Only one stretch of lines is wanted: the line with "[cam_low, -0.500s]" through the final line of the material. Restate it word for word, minus pictures.

DATA EXCERPT:
--- START ---
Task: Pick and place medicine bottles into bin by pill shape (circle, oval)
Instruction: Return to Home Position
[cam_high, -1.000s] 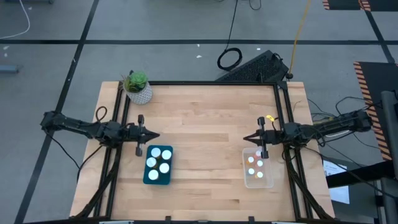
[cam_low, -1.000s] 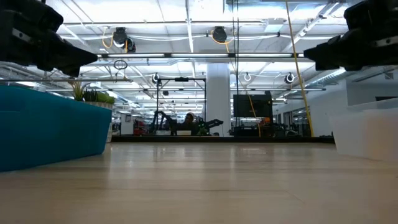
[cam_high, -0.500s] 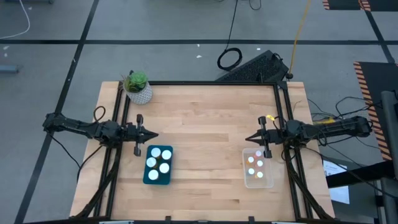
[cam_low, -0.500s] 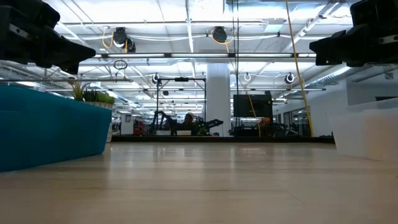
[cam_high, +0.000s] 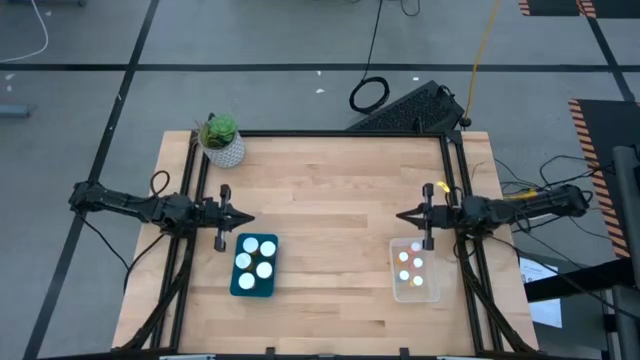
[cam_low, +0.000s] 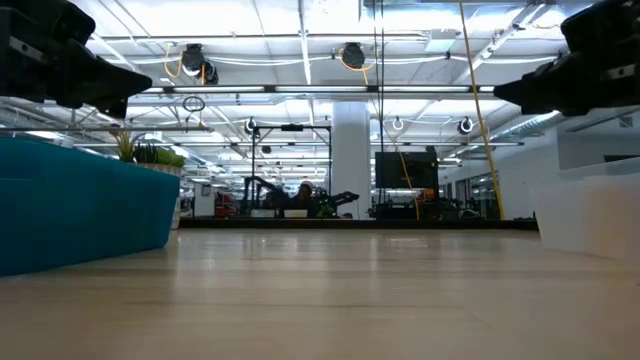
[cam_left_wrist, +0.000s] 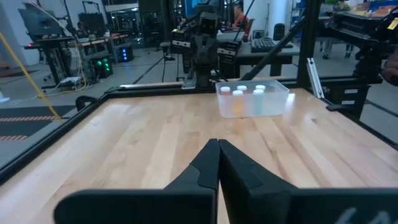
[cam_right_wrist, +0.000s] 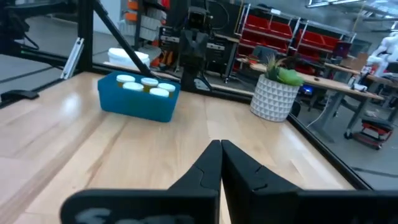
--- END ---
ANSWER FOR THIS EXERCISE:
[cam_low, -0.500s] 
[cam_high, +0.000s] 
[cam_low, +0.000s] 
[cam_left_wrist, +0.000s] 
[cam_right_wrist, +0.000s] 

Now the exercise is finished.